| Directions for this task |
Report all lines below with the word "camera".

| Recorded data |
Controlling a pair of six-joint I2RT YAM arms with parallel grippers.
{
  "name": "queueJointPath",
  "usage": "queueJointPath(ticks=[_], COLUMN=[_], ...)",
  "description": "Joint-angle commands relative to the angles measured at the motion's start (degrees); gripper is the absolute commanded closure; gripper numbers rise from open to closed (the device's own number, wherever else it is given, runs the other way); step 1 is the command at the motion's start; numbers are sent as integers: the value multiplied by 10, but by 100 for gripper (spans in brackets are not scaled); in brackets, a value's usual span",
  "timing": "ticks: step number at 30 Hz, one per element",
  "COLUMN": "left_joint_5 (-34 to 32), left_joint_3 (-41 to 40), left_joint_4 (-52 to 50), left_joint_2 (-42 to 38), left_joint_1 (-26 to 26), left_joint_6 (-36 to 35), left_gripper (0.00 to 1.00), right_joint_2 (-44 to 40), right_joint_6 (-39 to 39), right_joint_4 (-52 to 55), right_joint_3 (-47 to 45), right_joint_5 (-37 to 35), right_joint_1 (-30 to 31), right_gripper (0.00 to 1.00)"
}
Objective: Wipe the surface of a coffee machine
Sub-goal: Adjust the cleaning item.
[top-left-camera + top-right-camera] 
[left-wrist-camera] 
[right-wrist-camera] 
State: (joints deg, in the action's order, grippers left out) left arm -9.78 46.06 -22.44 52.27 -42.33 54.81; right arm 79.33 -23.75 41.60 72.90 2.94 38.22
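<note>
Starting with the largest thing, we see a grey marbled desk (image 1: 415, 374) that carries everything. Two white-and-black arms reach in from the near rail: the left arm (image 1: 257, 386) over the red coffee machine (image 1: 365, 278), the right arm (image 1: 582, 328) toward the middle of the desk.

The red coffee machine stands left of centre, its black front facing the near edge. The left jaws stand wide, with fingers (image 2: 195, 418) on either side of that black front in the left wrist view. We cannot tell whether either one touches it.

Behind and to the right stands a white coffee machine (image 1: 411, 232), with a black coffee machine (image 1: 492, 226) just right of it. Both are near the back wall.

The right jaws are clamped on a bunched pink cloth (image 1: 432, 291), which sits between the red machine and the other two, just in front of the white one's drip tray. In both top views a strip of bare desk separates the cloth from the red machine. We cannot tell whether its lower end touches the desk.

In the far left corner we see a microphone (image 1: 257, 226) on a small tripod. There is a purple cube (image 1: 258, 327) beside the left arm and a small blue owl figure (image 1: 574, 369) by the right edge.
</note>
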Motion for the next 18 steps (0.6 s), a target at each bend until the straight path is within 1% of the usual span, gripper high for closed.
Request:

| Solution to this problem |
[top-left-camera + top-right-camera] 
[left-wrist-camera] 
[right-wrist-camera] 

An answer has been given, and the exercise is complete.